▶ TASK REQUIREMENTS: Copy word for word, and only, the lines below from the one with "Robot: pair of" through the last.

+++ COLLECTED MATERIAL +++

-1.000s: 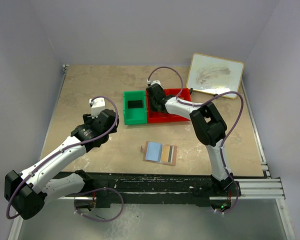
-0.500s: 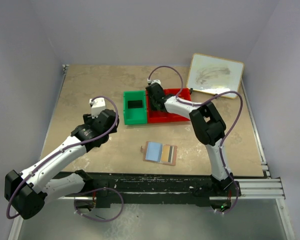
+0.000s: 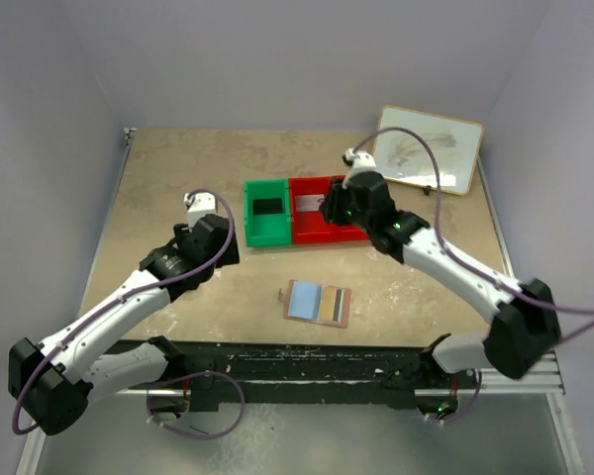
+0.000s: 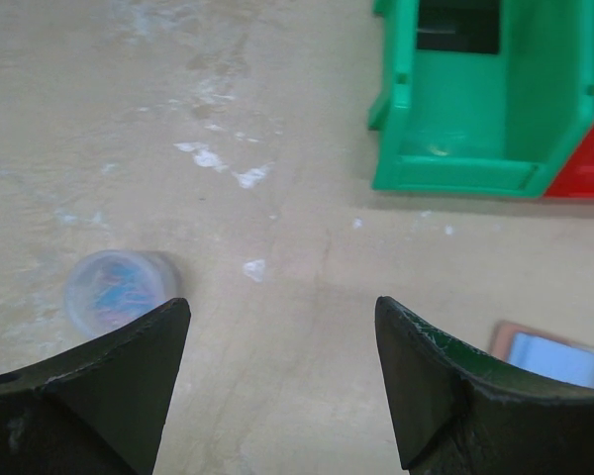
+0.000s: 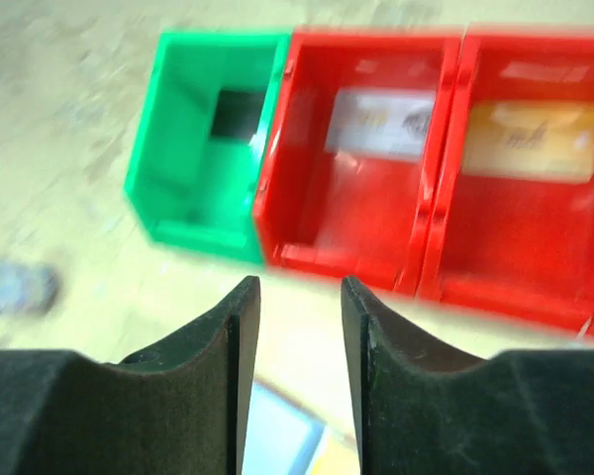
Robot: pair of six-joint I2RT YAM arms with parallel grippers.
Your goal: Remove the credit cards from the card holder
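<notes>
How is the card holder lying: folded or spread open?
Spread open: the card holder lies flat, its pale blue inside facing up, both halves showing.

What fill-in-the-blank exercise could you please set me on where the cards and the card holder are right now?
1. The leftmost bin, which holds the black card, is coloured ___.
2. The two other bins, which hold the white-grey card and the gold-yellow card, are coloured ___.
3. The card holder lies ___ on the table, its pale blue inside showing.

Missing words: green; red; open.
</notes>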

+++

▶ ANSWER TO THE EXERCISE:
Robot: pair of six-joint I2RT YAM arms with parallel grippers.
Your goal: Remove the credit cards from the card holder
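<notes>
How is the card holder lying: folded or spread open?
Spread open: the card holder lies flat, its pale blue inside facing up, both halves showing.

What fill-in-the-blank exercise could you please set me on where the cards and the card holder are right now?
1. The leftmost bin, which holds the black card, is coloured ___.
2. The two other bins, which hold the white-grey card and the gold-yellow card, are coloured ___.
3. The card holder lies ___ on the table, its pale blue inside showing.

Missing words: green; red; open.
</notes>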

The output for this exercise is complete.